Okay, okay, more like Birria tasing!
Saturday was full of fun adventures on our “Taco Tour” for class! The first stop was Birrieria Jalisco and then La Michoacan de Lexington: Nieveria y Paleteria.
After meeting on campus, climbing into a creepy white van, and getting stuck in a little bit of traffic, we finally made it to the much-anticipated Birreria Jalisco. Never have I ever seen nor heard of this place. Matter of fact, I don’t think I’ve ever been near it.. Besides that one time I went to the Tae-Kwon-Do place next door with a friend on bring-a-friend-for-free day *digs forehead into hands out of embarrassment* Nonetheless, I sure am glad I really know about it now!
Entering the restaurant, we were greeted by many confusing looks by customers that read “What are all these people doing here?” or “Where’d you all come from?”, but never in a rejection-kind-of way. At least I felt more welcomed than ever.
The bright, creamsicle orange walls adorned with fun, yard-sale-find looking trinkets
gave me nostalgia, reminding me of my parents yellow-orange kitchen back home and my mom’s home-style cooking. If anything, it made me feel at home and that much hungrier. I was ready. Too ready.
My friend Jenna and I stood in awe as they made tortillas from the masa we pointed out, sitting in a small metal tub on the counter. “Tengo una pregunta,” I said, telling her I had a question regarding whether the tub did indeed contain masa. She affirmed and a sense of pride and relief rushed through me for two reasons: one, being able to apply and see something I had learned about in class, and two, using my first lick of Spanish with the employees and being able to get those initial “am I going to say this wrong?” nerves out of my system.
Taking it all in, we found the most prized possession: the Jarritos collection. “Wow, this place has so many flavors compared to Local Taco. YES!” I verbalized my thoughts. I insisted Jenna get a pineapple or “piña ” flavored one, almost in a micro-managing way because of my unbridled obsession.
In the corner of the restaurant, we occupied the back two tables, marking our territory by shoving some tables together so we could eat like a family — because we, without a doubt, are a family. We’re a Taco Lit family. We looked over the menu anxiously.
As much as I wanted to stay under my security blanket of tacos, I knew I had to try the birria, considering how much we had talked about it in class. The question was, though, do I get the birria made with goat (called “chivo” on the menu) or made with beef (called “res” on the menu)? Since I have had beef before, I decided to go out on a limb and try goat for the first time.

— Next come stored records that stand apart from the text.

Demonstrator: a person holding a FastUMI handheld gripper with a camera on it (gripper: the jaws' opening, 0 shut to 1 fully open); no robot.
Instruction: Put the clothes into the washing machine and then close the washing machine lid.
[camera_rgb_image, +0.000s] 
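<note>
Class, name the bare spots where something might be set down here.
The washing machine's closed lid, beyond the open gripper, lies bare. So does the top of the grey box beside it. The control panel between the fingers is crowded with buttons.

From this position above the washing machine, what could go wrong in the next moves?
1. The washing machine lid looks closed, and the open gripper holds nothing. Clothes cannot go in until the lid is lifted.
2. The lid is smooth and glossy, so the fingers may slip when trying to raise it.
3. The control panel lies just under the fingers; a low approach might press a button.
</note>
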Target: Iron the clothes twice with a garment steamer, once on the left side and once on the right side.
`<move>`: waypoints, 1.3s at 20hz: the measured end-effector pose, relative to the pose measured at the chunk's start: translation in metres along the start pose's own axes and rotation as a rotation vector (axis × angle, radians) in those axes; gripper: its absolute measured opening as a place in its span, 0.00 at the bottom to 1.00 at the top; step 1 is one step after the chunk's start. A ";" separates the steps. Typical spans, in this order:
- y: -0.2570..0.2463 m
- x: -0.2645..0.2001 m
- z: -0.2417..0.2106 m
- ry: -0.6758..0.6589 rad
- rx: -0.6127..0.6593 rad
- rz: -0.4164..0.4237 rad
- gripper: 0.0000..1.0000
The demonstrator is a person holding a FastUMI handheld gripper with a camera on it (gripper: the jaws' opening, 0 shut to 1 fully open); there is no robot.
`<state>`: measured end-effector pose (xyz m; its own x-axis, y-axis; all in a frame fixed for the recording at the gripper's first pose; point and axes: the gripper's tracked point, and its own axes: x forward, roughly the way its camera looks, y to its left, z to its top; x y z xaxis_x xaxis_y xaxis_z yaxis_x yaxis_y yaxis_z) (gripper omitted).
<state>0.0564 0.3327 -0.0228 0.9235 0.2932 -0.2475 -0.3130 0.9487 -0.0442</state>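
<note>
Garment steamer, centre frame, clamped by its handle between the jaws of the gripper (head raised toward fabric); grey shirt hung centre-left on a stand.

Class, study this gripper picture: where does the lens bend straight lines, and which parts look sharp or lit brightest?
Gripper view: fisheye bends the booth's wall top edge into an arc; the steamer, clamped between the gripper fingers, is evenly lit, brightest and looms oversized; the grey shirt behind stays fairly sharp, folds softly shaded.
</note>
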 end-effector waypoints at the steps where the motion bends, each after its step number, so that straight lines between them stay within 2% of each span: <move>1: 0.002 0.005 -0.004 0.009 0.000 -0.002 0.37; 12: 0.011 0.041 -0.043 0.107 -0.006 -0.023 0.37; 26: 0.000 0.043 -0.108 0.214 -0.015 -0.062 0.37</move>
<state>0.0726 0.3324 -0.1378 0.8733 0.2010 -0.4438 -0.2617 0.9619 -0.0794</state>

And may I just say, it was the GOAT (Greatest Of All Time, as the kids like to call it these days — haha!)
I’ll be honest, when the mesera brought out the huge bowl of it, I was skeptical of the large chunks of meat and how I was even going to take a bite. I searched for a tenedor to maybe help me saw the chunks in half, but there wasn’t one to be found in the rolled up silverware — only spoons and forks. I rolled with the punches and rolled up my sleeves.

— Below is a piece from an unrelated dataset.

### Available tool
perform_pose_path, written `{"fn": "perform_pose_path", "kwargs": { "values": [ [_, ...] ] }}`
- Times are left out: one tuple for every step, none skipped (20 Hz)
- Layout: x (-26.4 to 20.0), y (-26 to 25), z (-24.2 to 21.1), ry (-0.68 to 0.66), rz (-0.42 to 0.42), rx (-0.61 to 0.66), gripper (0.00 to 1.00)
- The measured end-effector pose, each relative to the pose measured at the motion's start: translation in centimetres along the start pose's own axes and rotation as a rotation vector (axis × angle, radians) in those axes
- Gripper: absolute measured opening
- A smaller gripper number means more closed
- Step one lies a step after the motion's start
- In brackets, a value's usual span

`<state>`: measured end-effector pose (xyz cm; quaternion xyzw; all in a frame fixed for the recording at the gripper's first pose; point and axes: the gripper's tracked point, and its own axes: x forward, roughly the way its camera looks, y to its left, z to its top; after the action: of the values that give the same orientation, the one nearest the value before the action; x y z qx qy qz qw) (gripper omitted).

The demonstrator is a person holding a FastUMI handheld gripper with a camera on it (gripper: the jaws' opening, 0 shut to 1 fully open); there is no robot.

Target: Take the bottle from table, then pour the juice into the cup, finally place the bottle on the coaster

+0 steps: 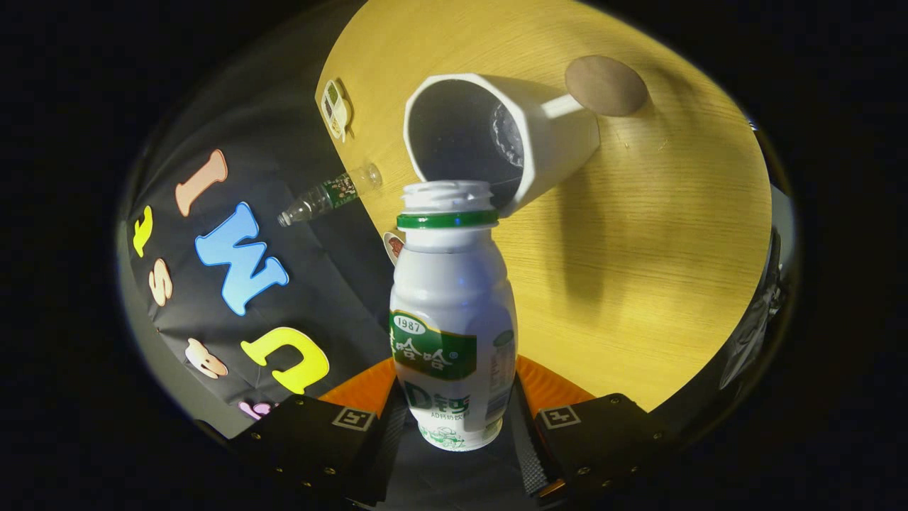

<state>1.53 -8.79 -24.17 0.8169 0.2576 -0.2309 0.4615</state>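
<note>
My gripper (454, 411) is shut on a white bottle (452, 312) with a green label and a green neck ring; both fingers press its lower sides. The bottle has no cap, and its open mouth sits right at the rim of a white cup (496, 138) just ahead. The whole view is rolled, so the bottle is tipped toward the cup's opening. The cup stands on the wooden table (638, 248). Beyond the cup lies a round brown coaster (605, 85), bare on top. No stream of juice can be made out.
A small clear plastic bottle (330, 195) lies at the table's edge by the black cloth wall. A small white tag-like object (335, 108) rests on the table near that edge. Open wood spreads to the right of the cup.
</note>
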Motion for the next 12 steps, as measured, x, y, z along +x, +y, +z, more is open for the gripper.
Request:
{"fn": "perform_pose_path", "kwargs": {
  "values": [
    [0.0,-0.1,0.0,-0.006,0.001,-0.022,0.69],
    [0.1,-0.1,-0.1,-0.012,0.004,-0.043,0.69],
    [0.2,-0.1,-0.1,-0.017,0.007,-0.065,0.69],
    [0.3,-0.3,-0.1,-0.023,0.010,-0.089,0.69],
    [0.3,-0.4,0.0,-0.035,0.014,-0.114,0.69],
    [0.3,-0.4,0.3,-0.051,0.014,-0.140,0.69],
    [0.5,-0.5,0.4,-0.069,0.016,-0.175,0.69],
    [0.8,-0.8,0.4,-0.081,0.006,-0.216,0.69],
    [0.9,-1.1,0.5,-0.097,0.000,-0.256,0.69],
    [0.9,-1.3,1.0,-0.117,0.002,-0.289,0.69],
    [1.0,-1.4,1.3,-0.142,0.005,-0.316,0.69],
    [1.0,-1.4,1.5,-0.165,0.011,-0.343,0.69]
  ]
}}
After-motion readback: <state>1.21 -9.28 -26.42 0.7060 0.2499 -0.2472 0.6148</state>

The first bite was interesting. I was surprised that it wasn’t spicy due to the fact that everything that people say isn’t spicy at all usually is too much for me to consume. But it truly wasn’t. This place was already fitting to my liking and it was just the first bite!
It took me a while to get over the fact that I was eating a goat, especially as I saw images of a cute baby goat from a video I saw just the day before pop up in my head. Quickly, I tried to be distracted to erase the sadness that could possibly overtake me if I got carried away. I’m not a vegetarian by any means, but every once in a while, I think about those things and die a little inside.

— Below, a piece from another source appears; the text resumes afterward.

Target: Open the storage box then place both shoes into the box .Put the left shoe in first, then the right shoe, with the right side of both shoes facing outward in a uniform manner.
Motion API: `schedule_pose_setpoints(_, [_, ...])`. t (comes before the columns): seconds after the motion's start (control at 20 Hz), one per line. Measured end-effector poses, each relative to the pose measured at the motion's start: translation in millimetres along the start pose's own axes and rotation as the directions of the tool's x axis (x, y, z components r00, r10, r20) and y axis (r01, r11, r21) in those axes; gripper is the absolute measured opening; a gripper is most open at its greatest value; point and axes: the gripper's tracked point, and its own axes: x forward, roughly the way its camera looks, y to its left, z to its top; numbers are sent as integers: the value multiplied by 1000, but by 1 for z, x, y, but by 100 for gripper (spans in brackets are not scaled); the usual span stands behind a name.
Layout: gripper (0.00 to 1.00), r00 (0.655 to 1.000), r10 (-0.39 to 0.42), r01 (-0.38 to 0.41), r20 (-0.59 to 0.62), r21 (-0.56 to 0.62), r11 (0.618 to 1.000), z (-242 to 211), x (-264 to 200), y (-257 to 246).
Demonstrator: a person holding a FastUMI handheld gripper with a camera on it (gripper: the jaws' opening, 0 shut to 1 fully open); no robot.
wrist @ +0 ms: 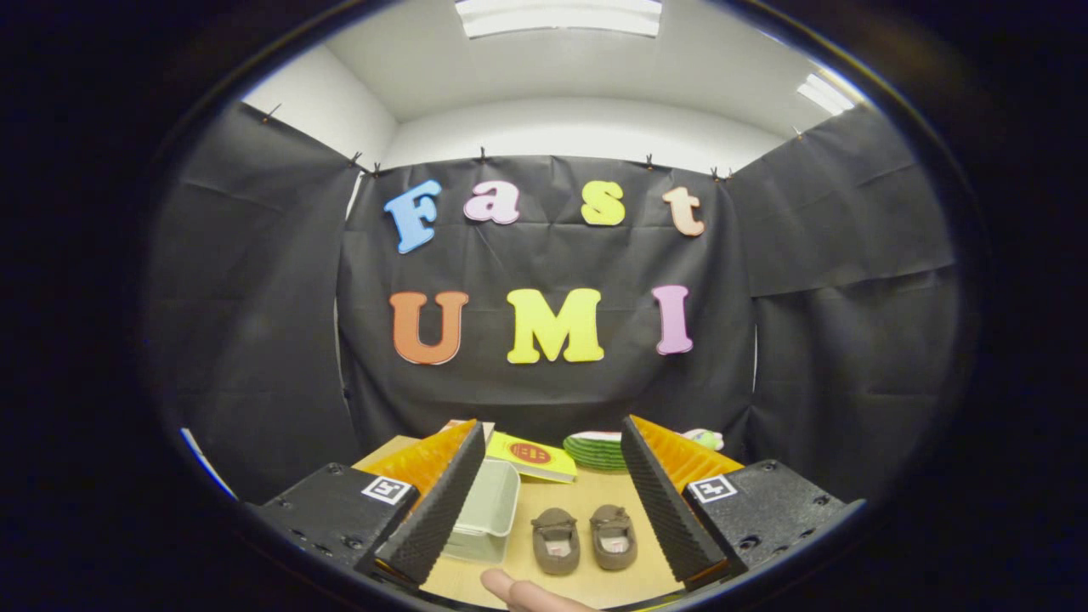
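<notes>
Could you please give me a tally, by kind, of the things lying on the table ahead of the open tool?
Brown shoes: 2, one beside the other, between the tool's spread fingers
Pale storage box: 1
Yellow booklet: 1
Stack of green plates: 1
Total: 5

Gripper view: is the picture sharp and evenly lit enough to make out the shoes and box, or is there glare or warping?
Gripper view: shoes and box are sharp and evenly lit, without hard shadows; ceiling lights blow out overhead; fisheye bends the booth walls; the open hand-held gripper fingers frame the table, and a fingertip blurs slightly up close.
</notes>
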Motion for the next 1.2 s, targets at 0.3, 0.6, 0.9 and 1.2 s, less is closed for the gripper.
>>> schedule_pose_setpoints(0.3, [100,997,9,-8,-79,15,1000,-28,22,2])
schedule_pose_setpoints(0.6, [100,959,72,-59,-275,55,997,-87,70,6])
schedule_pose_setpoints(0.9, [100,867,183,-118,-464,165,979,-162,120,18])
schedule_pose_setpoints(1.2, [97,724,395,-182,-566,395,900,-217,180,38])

Bite after bite, I found myself devouring this incredible stew-like dish, every once in a while uncomfortably picking out pieces of bone to ensure I don’t swallow those as well. Some might think this is hazardous,
but I think it allowed the goat meat to be the perfect consistency — tender and falling-off-the-bone. I couldn’t get enough.
Slowly but surely, the mesera came out periodically to hand out what looked like a packet of fre
sh tortillas to each student. Jenna, Rachel, and I gawked at the tortillas, overwhelmed that each of us got a pack of 4, still hot and freshly made tortillas wrapped in aluminum foil to take home.
And it was back to the bus we went, into the dreary, rainy day. It was easily a metaphor for how I felt leaving Birrieria Jalisco — sad and pitiful. Although the day didn’t reflect it, I couldn’t have picked better soup-eating weather. It was off to get some popsicles next, so we said our goodbyes, but I knew this wouldn’t be the last time I went there. I twould just be the beginning.